A secret store plugin for AM (tested on 7.5) to retrieve secrets from Azure Key Vault at run-time.

The AKV AM secret store plugin requires an implementation of the commons-secrets backend for AKV (link to be posted)

AKV hosts 3 kinds of secrets:

• Keys - not exportable. Only used for API-based cryptographic functions
• Secrets - Used for passwords or HMAC keys (ie Generic Secrets)
• Certificates - Used for keys and/or certificates (SSL, Signing, Verification, etc)

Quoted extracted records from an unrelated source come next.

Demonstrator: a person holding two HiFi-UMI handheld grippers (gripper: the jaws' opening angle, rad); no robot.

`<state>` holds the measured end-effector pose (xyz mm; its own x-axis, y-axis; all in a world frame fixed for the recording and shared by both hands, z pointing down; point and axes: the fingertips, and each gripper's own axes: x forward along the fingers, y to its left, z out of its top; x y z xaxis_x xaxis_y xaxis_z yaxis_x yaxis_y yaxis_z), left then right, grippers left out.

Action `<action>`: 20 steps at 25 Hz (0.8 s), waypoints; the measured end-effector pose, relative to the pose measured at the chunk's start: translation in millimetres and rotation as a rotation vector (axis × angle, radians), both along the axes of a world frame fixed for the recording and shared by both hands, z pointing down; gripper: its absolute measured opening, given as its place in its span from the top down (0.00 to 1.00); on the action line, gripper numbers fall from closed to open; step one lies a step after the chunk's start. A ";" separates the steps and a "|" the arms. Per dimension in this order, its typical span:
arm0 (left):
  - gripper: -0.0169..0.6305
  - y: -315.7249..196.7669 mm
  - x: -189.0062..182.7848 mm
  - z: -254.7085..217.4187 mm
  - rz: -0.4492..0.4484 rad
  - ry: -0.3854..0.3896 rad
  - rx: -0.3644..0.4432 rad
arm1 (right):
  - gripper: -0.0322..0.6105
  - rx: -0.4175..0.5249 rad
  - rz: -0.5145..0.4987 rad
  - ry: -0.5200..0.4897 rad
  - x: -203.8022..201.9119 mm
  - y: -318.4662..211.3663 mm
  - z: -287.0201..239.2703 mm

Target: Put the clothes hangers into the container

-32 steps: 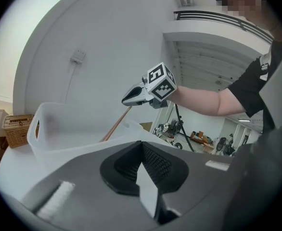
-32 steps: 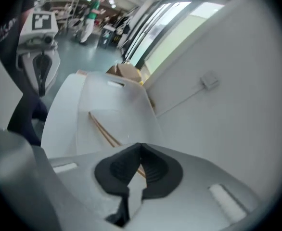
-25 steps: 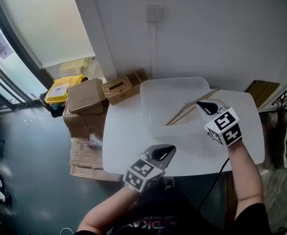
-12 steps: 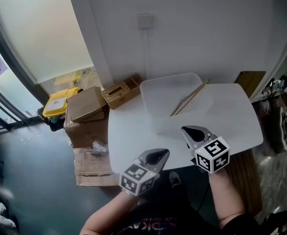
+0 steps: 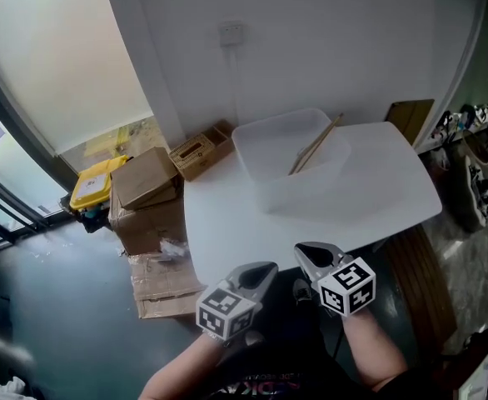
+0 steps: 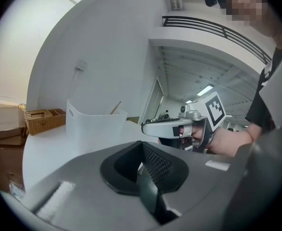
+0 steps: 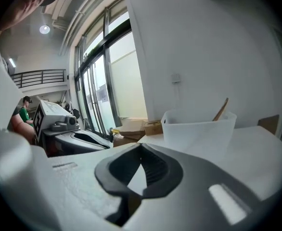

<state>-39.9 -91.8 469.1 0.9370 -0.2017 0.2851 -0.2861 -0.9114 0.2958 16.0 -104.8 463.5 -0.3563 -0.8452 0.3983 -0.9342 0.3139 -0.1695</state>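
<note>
— What's the room like?
— A plain white wall (image 5: pixel 336 48) with a switch plate (image 5: pixel 231 32), and a tall window (image 5: pixel 52 73) at the left. Against the wall stands a white table (image 5: pixel 227 215) with rounded corners, its top bare apart from one tub. On the floor beside it sit cardboard boxes (image 5: pixel 144 180), a wicker basket (image 5: pixel 198 152) and something yellow (image 5: pixel 94 183).
— And the tub?
— A translucent white container (image 5: pixel 269 192), rectangular, on the far half of the table near the wall.
— The hanger?
— A pale wooden hanger (image 5: pixel 315 145) lies slanted inside it, its upper end poking over the far rim.
— The tongs?
— Both are at the table's near edge, well apart from the container. The left gripper (image 5: pixel 265 267) has its jaws pressed together with nothing between them; the right gripper (image 5: pixel 307 250) is likewise closed and empty.
</note>
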 end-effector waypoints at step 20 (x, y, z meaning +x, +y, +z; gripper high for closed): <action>0.97 91.4 6.2 24.7 -0.035 -0.045 -0.061 | 0.95 -0.086 -0.061 -0.021 -5.0 118.5 29.0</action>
<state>-33.7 -0.4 493.9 0.9156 -0.2154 0.3395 -0.3321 -0.8812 0.3365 10.9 13.7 492.5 -0.4152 -0.7844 0.4607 -0.9097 0.3539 -0.2173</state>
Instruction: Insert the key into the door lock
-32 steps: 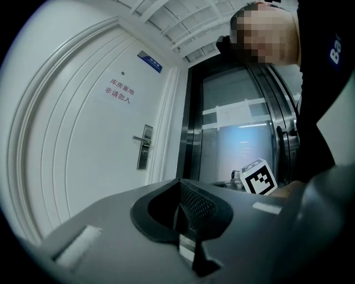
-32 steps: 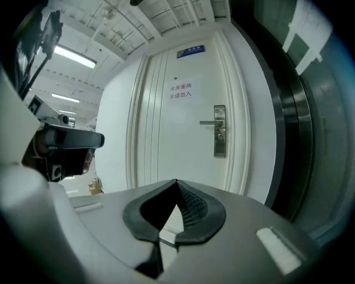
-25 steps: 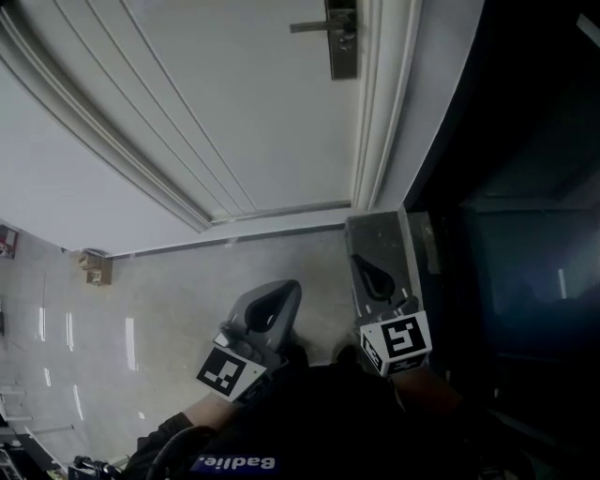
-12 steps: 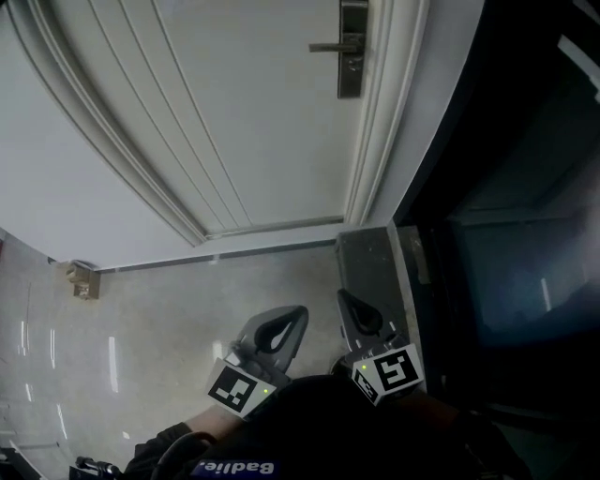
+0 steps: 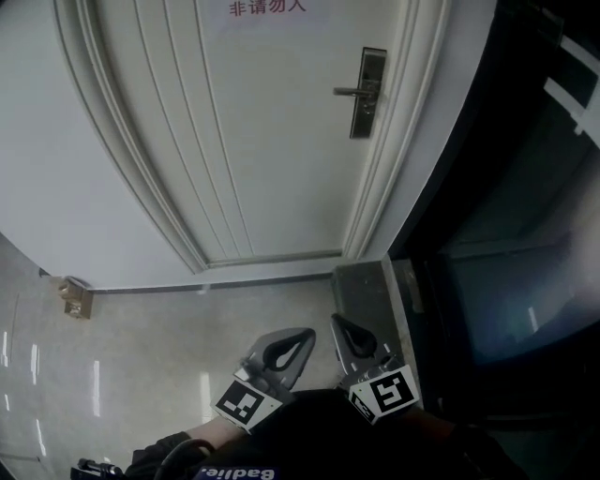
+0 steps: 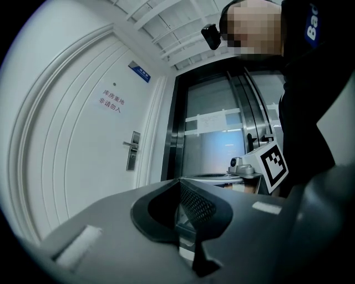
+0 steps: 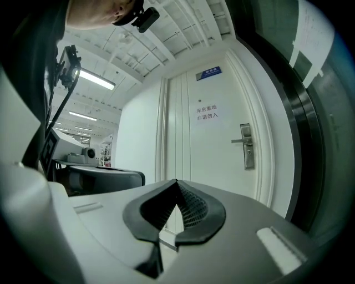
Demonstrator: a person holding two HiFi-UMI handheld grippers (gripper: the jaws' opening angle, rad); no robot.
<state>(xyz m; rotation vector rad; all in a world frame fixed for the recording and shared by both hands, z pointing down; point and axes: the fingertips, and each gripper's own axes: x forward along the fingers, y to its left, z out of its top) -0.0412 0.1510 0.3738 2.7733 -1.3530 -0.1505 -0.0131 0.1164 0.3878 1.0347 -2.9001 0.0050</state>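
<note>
Glossy pale floor tiles (image 5: 150,356) run up to a white panelled door (image 5: 272,141) bearing a red-lettered sign (image 5: 267,7), with a dark glazed doorway (image 5: 506,281) to its right. The door lock (image 5: 367,94) is a narrow metal plate near the door's right edge, close to the frame and well apart from both tools. Its long axis runs up and down the door. Its lever handle (image 5: 349,91) sticks out sideways towards the middle of the door. Any slot on the plate is too small to make out.

The left hand-held gripper (image 5: 302,334) and the right hand-held gripper (image 5: 337,323) sit low and side by side in front of the person, both aimed towards the door. Each is clenched, with its jaws meeting at the tips. No key shows between either pair, and no view shows where the key is.

This looks like the approach, with nothing yet at the lock. If a key is pinched out of sight, the next move calls for carrying that hand-held gripper up to the plate. The blade would need to be square to the door face and lined up with the slot, probably near the lever. If neither holds one, the key must be fetched first.
</note>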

The backend plugin uses Azure Java SDK: https://azure.github.io/azure-sdk-for-java/keyvault.html

The plugin can use the "DefaultAzureCredential" class for authenticated which is a "passwordless" authentication method. https://learn.microsoft.com/en-us/java/api/com.azure.identity.defaultazurecredential?view=azure-java-stable. This will inherit the login session from the environment, vm service account, Azure CLI, etc

If provided credentials, it can also use the "ClientSecretCredential" class for authentication: https://learn.microsoft.com/en-us/java/api/com.azure.identity.clientsecretcredential?view=azure-java-stable Currenltly these credentials will be stored in AM's configuration (ecrypted with AM encryption). In future, the client secret could be referenced from another secret store using a secret label (similar to Google Secret Manager plugin)

The first step is to install this plugin into the environment that ForgeRock Access Management is installed in. The plugin can be downloaded from the current releases here. Copy the jar file into the ./webapps/openam/WEB-INF/lib directory where ForgeRock Access Management is deployed. Restart the web container to pick up the new secret store.

The next step is to configure the secret store. AKV Secret Stores can be configured at a global and realm level:

• To create on a global level: Go to Configure > Secret Stores.
• To create on a realm level: Go to Realms > Realm Name > Secret Stores.
• Select Add Secret Store.
• Enter the Secret Store ID.
• From the Store Type drop-down list, select Azure Key Vault Secret Store.
• Enter the Key Vault Name.
• OPTIONAL - enter a service account Client ID/Secret/Tenant (if not specified, the plugin will use the default credentials given to the vm/environment/process/workload - RECOMMENDED)
• Select Create.

Create secrets and/or certificates for AM to use in AKV. Note that secret names in AKV can not have ".", so a secret label in AM will have "." changed to "-" on the AKV side.

The next step is to create a mapping for the secret. Several AM features require the use of secrets for signing and encryption. For each requirement, AM has a secret ID. To provide AM with the required secret, map one or more aliases from the secret stores you configure to each of the secret IDs. These mappings allow you to choose which are the active aliases, and rotate them when they become expired or compromised. The alias for this plugin refers to the "version" string of the secret in AKV.

To map alias in AKV Secret Store:

• To map secrets within a global secret store: Navigate to Configure > Secret Stores.
• To map secrets within a realm secret store: Navigate to Realms > Realm Name > Secret Stores.
• Select the store that contains the secrets you want to map.
• On the Mappings tab, select Add Mapping.
• From the Secret ID drop-down list, select the Secret ID that is to be associated with an alias.
• For information about the different secret ID mappings, see "Secret ID Default Mappings".
• Enter any Alias and click the add (+) icon. You can add as many aliases as necessary. The first alias in the list determines which alias (version) is the active one. Active secrets are used for signature generation and encryption, while the non-active secrets are used for signature verification and decryption.
• Drag and drop to change the order of alias
• Once your mappings are complete, select Create.

ForgeRock Access Management will now use this configured secret store to retrieve the mapped secrets from AKV.